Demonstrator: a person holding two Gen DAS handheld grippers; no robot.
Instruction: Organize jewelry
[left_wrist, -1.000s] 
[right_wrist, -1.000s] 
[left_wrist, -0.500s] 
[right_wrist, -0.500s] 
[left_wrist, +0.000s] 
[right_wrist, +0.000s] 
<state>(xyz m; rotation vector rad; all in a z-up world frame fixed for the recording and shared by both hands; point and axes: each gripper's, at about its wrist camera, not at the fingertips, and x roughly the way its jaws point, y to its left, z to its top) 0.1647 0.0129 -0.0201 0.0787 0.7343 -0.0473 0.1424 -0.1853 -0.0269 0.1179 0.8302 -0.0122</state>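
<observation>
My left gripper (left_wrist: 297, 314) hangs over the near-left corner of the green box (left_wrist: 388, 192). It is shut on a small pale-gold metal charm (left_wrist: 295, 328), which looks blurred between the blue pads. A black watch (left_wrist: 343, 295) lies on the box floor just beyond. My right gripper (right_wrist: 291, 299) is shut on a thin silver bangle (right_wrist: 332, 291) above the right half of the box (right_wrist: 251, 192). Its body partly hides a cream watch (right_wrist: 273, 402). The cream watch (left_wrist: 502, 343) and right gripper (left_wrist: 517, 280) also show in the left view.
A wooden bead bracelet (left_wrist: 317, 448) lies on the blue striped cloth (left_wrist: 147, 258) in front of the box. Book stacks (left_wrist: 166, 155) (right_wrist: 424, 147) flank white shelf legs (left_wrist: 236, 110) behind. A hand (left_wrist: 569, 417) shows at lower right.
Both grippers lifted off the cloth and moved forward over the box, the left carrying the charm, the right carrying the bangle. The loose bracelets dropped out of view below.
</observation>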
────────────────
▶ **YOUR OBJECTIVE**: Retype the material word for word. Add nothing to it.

▶ **RESPONSE AREA**:
Demonstrator: a person holding two Gen DAS handheld grippers; no robot.
Instruction: Organize jewelry
[left_wrist, -1.000s] 
[right_wrist, -1.000s] 
[left_wrist, -0.500s] 
[right_wrist, -0.500s] 
[left_wrist, +0.000s] 
[right_wrist, +0.000s] 
<state>(xyz m; rotation vector rad; all in a z-up world frame fixed for the recording and shared by both hands; point and axes: each gripper's, at about its wrist camera, not at the fingertips, and x roughly the way its jaws point, y to its left, z to its top) 0.1647 0.0129 -0.0201 0.0787 0.7343 -0.0473 0.1424 -0.1853 -0.0269 0.1179 0.8302 -0.0122</state>
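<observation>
My left gripper (left_wrist: 297, 314) hangs over the near-left corner of the green box (left_wrist: 388, 192). It is shut on a small pale-gold metal charm (left_wrist: 295, 328), which looks blurred between the blue pads. A black watch (left_wrist: 343, 295) lies on the box floor just beyond. My right gripper (right_wrist: 291, 299) is shut on a thin silver bangle (right_wrist: 332, 291) above the right half of the box (right_wrist: 251, 192). Its body partly hides a cream watch (right_wrist: 273, 402). The cream watch (left_wrist: 502, 343) and right gripper (left_wrist: 517, 280) also show in the left view.
A wooden bead bracelet (left_wrist: 317, 448) lies on the blue striped cloth (left_wrist: 147, 258) in front of the box. Book stacks (left_wrist: 166, 155) (right_wrist: 424, 147) flank white shelf legs (left_wrist: 236, 110) behind. A hand (left_wrist: 569, 417) shows at lower right.
Both grippers lifted off the cloth and moved forward over the box, the left carrying the charm, the right carrying the bangle. The loose bracelets dropped out of view below.
</observation>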

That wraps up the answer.